Many years ago in Vietnam, guys would spend weeks putting together those fly-by-wire model planes. After all that, they would wreck them on the first flight! I wasn't one of those guys; now, when I get a little interested in the sport, I think back on those old days and say, "Nah"


----------



## ffemt128 (May 24, 2011)

I haven't flown RC planes in 5 years. It was always a good time. My largest is a 1/3 Scale Sig Space Walker with a 108" wingspan. It's powered with a Quadra 50 gas engine. I covered it with cloth and painted with automotive basecoat clearcoat. I still have all the planes in the garage. maybe someday I'll dig them out. I got rid of my heli since no one I flew with flew them.


----------



## Runningwolf (May 24, 2011)

I think that would really be cool to fly those helicopters. Don't some of them even have digital cameras on them? Oh I can see the possibilities.


----------



## robie (May 24, 2011)

I don't know for sure, but I have heard the troops now use very small RC planes with a camera on board to check over the next hill. That sounds pretty cool to me. I guess they would be pretty quiet if they have electric motors, instead of the buzzing little gas jobs.


----------



## Runningwolf (May 24, 2011)

HA HA I was thinking about checking over the fence around the pool. An electric motor would have a nice quiet approach!


----------



## robie (May 24, 2011)

Runningwolf said:


> HA HA I was thinking about checking over the fence around the pool. An electric motor would have a nice quiet approach!



Nah, they would catch you when they spotted that long extension cord.


----------



## 2PUPs (May 24, 2011)

ffemt128 said:


> I haven't flown RC planes in 5 years. It was always a good time. My largest is a 1/3 Scale Sig Space Walker with a 108" wingspan. It's powered with a Quadra 50 gas engine. I covered it with cloth and painted with automotive basecoat clearcoat. I still have all the planes in the garage. maybe someday I'll dig them out. I got rid of my heli since no one I flew with flew them.

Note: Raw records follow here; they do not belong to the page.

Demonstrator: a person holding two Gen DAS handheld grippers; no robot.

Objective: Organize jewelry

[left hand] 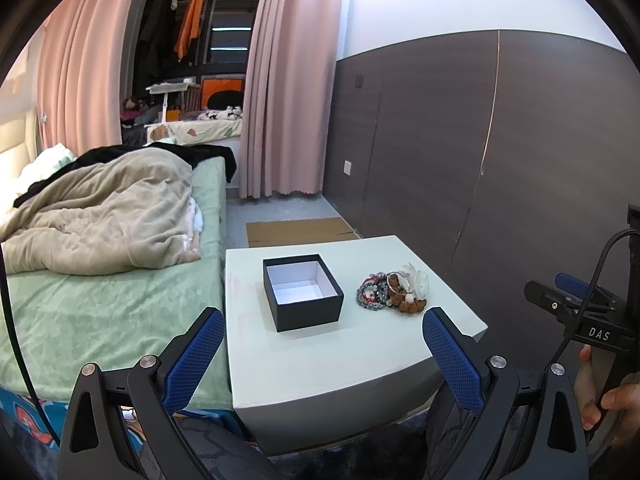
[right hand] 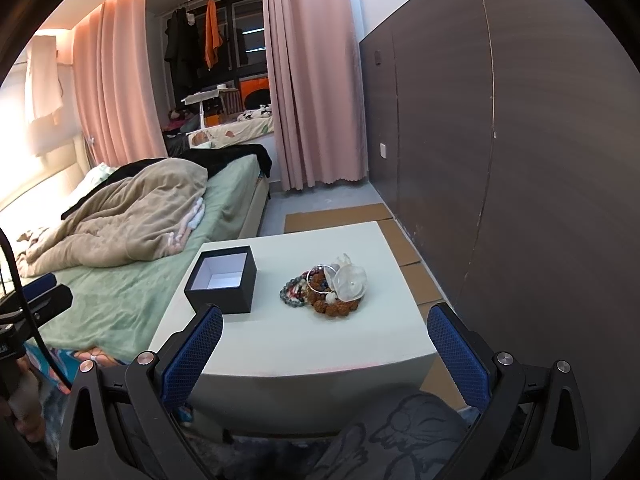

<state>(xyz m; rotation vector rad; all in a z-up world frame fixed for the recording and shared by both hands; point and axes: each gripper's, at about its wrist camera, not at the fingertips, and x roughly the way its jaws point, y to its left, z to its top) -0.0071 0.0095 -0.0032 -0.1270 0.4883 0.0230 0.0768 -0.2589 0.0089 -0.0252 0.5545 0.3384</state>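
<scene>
An open black box (left hand: 303, 293) with a white inside stands empty on a white table (left hand: 320, 360). It also shows in the right wrist view (right hand: 222, 280). A pile of jewelry (left hand: 394, 288) lies to its right: bead bracelets, a brown bead string and a white flower piece (right hand: 350, 282). My left gripper (left hand: 323, 320) is open and empty, held back over the table's near edge. My right gripper (right hand: 325, 320) is open and empty, also short of the pile.
A bed (left hand: 100, 292) with a green sheet and beige blanket touches the table's left side. A dark panelled wall (left hand: 500, 152) runs along the right. Flat cardboard (right hand: 340, 212) lies on the floor behind the table. Pink curtains (left hand: 288, 80) hang at the back.
</scene>
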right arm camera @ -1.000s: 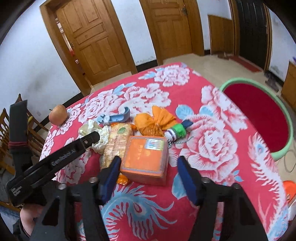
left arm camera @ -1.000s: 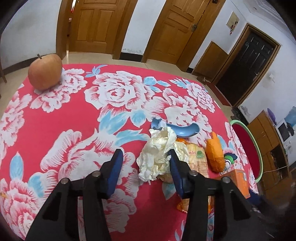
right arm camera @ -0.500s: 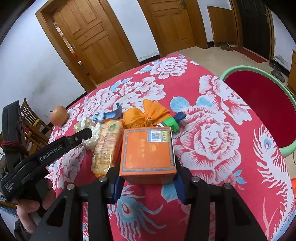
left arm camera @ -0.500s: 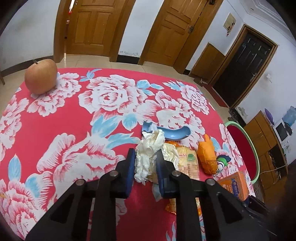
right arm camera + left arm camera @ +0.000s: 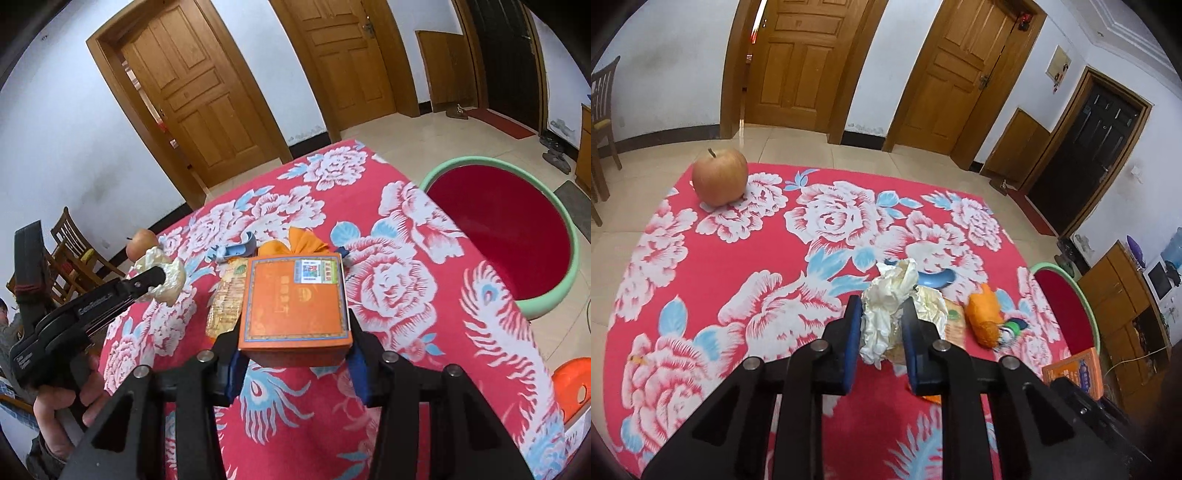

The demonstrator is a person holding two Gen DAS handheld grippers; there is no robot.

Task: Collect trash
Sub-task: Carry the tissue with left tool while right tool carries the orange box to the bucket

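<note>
While left claw (image 5: 882, 328) pinches crumpled tissue (image 5: 886, 306), right claw (image 5: 293, 354) clamping orange box (image 5: 293, 302)

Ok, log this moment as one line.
left gripper: shut on crumpled tissue | right gripper: shut on orange box | both lifted off tablecloth

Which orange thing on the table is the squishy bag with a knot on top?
The orange bag behind the orange box. Its top is tied in a knot; the box is flat and stiff, held in the right gripper.

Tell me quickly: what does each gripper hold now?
Left gripper: closed on the crumpled tissue.
Right gripper: closed on the orange box.
</note>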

My first three kits were sig kits . P-51 mustang , Liberty Sport Bi-plane , Smith Mini plane . Those are long gone , left in attic for a few yrs , went to get them , half the plane was missing on all three , damn mice got em . Now I have a ultimate 120-55" wing span with a saito GK 1.80 four stroke engine , and a Glenn torrance fokker DVl with a Zenoah G26 gas engine that has a 72 inch wing span . My next kit that I want is the 1/3 scale Glenn Torrance model fokker DR1 Tri-plane . Below is a pic of the ultimate 120 and fokker DVl .


----------



## robie (May 24, 2011)

Gorgeous planes! Lots of work I am sure.


----------



## Runningwolf (May 24, 2011)

Very nice planes. Robie I meant battery operated.


----------



## 2PUPs (May 24, 2011)

Runningwolf said:


> HA HA I was thinking about checking over the fence around the pool. An electric motor would have a nice quiet approach!



A 1 inch hole in fence would be cheaper than buying the heli and cam , not that I would know about peepn through a hole in the fence .


----------



## Runningwolf (May 24, 2011)

Ahhh mystery solved! I'll have to advise the folks in the chat room.


----------